Effective Types of Native Advertising for Small Businesses

By Derek Miller

native ads

Not many small businesses currently take advantage of native advertising, so the small businesses that do gain a significant advantage over the competition. Native advertising is advertising that looks like the rest of the content on a page, even though it’s promoted and paid for. You’ve seen it when you scroll through Facebook, though you might not even realize some of those posts are sponsored. If you own a small business and haven’t looked into native advertising, now is the time to start.

Find your audience’s platform

Where does your audience hang out the most? Are you extremely active on Facebook or Twitter? Demographic clues will clue you in on where your audience is, but you can figure it out by asking yourself where you get the most follows, likes, and shares. If you don’t use social media very often, you should try to increase your activity. Pick one platform and engage with your customer base.

You should spend some time learning the ins and outs of that social media platform. Interact with your clients. Find out what they want to read, what they like about your business, and what they want more of. View what advertisements look like on that platform and learn from them. Highlight the ones that grab your attention, so you can gain inspiration from what those brands are doing. Check out what businesses similar to yours are doing right and what they’re doing wrong. Only when you’ve become familiar with how advertising and interaction work on that specific social media platform can you create effective ads.

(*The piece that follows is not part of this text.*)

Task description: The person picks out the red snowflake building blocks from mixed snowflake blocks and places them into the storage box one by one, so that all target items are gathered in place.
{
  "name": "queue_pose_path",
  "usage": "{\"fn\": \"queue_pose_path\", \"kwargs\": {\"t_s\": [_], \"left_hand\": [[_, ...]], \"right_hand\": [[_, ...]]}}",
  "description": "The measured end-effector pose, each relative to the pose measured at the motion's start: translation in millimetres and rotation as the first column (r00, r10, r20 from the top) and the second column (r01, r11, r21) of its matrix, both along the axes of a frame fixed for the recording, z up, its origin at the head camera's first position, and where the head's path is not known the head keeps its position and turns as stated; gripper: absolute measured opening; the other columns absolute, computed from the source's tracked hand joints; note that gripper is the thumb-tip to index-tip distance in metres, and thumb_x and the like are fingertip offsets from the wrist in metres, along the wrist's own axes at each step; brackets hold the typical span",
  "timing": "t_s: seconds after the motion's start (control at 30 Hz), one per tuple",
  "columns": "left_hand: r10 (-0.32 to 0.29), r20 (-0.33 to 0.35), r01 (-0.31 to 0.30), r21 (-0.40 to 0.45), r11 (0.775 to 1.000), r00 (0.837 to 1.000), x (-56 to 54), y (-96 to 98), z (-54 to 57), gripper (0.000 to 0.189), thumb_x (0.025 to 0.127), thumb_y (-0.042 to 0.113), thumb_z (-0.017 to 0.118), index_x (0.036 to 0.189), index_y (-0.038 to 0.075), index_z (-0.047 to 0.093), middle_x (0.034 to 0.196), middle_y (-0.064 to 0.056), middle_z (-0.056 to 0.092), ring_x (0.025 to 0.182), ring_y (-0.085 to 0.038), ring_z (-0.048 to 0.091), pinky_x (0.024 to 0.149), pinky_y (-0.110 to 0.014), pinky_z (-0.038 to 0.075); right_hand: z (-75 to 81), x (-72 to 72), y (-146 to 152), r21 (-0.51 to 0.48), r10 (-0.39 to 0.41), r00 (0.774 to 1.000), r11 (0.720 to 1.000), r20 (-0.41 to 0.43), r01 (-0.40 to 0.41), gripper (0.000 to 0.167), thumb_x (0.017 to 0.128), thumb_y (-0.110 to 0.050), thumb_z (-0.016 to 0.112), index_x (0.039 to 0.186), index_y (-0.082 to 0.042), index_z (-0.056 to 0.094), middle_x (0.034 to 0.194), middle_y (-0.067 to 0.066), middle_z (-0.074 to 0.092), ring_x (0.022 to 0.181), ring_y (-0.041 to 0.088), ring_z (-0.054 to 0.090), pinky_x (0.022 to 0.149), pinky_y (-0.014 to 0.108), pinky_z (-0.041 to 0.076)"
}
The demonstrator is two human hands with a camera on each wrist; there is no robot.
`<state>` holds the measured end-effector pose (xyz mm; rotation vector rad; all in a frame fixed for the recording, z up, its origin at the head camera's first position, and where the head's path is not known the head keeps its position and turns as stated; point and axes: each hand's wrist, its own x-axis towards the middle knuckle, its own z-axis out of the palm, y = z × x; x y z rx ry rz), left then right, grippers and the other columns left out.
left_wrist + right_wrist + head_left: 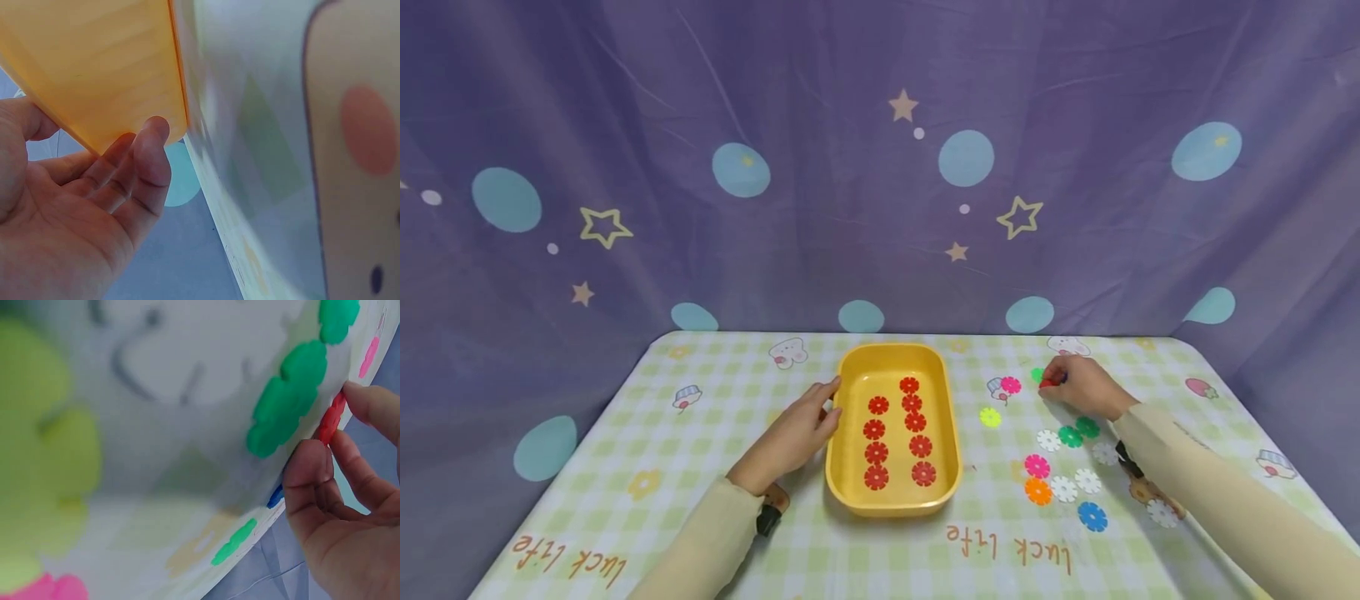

Use existing content to create promoted posts

Your evergreen content is a wonderful resource for promoted posts on your most popular social media platform. Promoted posts reach far more users than regular posts. Since you’ve already created the content, a promoted post is a good way to get started without overwhelming yourself. Find a new way to talk about your evergreen content via a promoted post. Highlight a specific topic within the post or talk about why it’s a great read to prepare for a holiday coming up.

Existing content isn’t your only outlet for promoted posts. Your familiarity with your customers and social media should give you ideas on what your customers most want to see. Those new promoted posts will land in front of the people most likely to want to read them, so always take audience cues as a major source of content inspiration.

Be clear you promoted the content

People don’t like to feel tricked, so they won’t be happy with you if they click on a post and don’t realize it’s a piece of native advertising. You don’t have to create a huge banner or proclaim in all caps that your content is sponsored. Just state it plainly, so you give possible customers a choice about whether or not to engage with your brand.